Aku berharap mereka selalu saja begitu. Selalu bahagia. Pandanganku mengabur. Ada cairan yang menggenang di mataku. Aku segera menyapunya dengan cepat. Aku malu pada diriku sendiri. Dasar Lemah!
{Jake, kemarilah.} Ray mengirim pesan disertai peta online.
{Apa? Aku sedang sibuk} Aku membalas pesan Ray dengan cepat dan dia mengirimiku pesan lagi.
{Sibuk memperhatikan Florence dari jauh? Kemari atau aku beritahu Florence kau di sana!}
Ray mengancamku. Oh, God! Dia memang sialan!
{Ok. Aku ke sana.} Balasku pada Ray. Aku membayar tagihan lalu beranjak dari kursi. Dadaku berdebar! Aku melangkah di belakangnya, tepat di belakang kursi Florence. Aku menundukkan wajah dalam-dalam.

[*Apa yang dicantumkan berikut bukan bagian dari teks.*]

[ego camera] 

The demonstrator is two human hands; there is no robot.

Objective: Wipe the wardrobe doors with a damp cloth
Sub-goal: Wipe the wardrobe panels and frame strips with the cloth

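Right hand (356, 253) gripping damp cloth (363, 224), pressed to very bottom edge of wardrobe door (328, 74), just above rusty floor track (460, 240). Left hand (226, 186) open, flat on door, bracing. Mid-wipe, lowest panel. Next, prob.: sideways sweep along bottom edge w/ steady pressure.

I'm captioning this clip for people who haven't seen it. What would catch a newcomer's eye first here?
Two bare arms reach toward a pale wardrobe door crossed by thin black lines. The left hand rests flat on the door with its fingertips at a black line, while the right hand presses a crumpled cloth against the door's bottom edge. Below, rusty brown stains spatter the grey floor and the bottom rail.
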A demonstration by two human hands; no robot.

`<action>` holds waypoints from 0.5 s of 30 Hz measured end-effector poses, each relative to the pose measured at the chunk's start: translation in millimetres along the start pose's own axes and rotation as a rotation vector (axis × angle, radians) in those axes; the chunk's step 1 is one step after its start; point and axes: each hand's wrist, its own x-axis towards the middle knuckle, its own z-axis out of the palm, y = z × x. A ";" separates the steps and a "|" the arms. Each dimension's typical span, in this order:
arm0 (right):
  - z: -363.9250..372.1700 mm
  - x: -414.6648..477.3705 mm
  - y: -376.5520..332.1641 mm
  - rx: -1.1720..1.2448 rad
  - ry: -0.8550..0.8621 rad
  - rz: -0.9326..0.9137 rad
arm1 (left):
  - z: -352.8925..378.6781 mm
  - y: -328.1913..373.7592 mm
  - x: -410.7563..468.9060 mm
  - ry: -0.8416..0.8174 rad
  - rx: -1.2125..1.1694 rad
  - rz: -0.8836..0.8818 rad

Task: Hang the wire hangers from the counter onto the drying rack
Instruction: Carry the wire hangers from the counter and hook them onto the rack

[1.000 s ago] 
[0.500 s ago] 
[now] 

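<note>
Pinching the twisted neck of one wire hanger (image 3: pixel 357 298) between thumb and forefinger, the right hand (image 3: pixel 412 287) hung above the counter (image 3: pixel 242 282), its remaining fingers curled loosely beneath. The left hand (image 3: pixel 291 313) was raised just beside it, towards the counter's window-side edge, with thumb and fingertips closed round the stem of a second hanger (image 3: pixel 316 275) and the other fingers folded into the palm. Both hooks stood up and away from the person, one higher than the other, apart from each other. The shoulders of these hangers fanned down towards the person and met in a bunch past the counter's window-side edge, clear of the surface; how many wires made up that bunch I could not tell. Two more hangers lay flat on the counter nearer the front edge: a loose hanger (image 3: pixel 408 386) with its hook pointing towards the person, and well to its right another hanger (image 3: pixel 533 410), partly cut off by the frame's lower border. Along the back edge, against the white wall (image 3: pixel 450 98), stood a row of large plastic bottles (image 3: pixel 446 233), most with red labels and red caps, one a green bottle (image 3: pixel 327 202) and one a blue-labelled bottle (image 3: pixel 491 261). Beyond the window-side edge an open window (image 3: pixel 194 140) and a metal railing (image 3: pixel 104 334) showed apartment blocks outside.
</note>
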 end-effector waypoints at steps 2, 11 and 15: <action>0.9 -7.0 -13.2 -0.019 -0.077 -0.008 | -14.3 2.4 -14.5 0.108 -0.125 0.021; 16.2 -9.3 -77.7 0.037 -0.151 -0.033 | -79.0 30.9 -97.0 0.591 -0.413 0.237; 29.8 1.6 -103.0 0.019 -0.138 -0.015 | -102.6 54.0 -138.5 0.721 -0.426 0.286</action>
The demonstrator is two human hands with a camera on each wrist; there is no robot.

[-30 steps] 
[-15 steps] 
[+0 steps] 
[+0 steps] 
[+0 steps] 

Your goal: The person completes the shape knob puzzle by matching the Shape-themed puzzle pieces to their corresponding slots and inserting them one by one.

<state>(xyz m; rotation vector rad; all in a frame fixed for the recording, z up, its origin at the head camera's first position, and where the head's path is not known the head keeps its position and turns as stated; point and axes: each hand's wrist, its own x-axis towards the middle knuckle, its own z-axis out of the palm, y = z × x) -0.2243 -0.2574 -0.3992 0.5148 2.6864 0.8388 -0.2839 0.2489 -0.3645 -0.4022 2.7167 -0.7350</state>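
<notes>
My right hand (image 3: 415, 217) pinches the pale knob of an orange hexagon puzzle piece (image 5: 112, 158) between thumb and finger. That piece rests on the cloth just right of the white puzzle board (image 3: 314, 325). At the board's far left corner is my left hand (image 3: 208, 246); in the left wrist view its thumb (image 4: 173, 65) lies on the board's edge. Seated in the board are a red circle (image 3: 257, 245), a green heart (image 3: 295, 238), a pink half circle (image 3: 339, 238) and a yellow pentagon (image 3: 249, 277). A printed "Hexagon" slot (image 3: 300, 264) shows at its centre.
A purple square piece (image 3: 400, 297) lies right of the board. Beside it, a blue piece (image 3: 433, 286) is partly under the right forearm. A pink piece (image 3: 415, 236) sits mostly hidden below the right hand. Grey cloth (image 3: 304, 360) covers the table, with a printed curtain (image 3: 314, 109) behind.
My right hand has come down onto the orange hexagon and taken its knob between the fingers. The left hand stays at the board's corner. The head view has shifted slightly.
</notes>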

Aku menghirup dalam-dalam aroma bunga menguar lembut dari tubuhnya.
"Oh, Sweet Heart. I love you too." Kata-kata itu terdengar lembut keluar dari bibirnya. Dia membuka tangan lalu memeluk Bella.
Suara itu ... betapa aku merindukannya. Aku setengah mati menahan keinginanku agar tidak menghubunginya. Aku merindukan suaranya. Sangat-sangat rindu. Aku menyentuh ujung rambut Florence, tanpa dia sadari.
Sial! Aku lemah! Pandanganku kembali mengabur. Air yang menggenang di dalam mataku kembali menghalangi pandangan. Aku mempercepat langkah keluar dari tempat itu menuju tempat yang kami janjikan bersama Ray.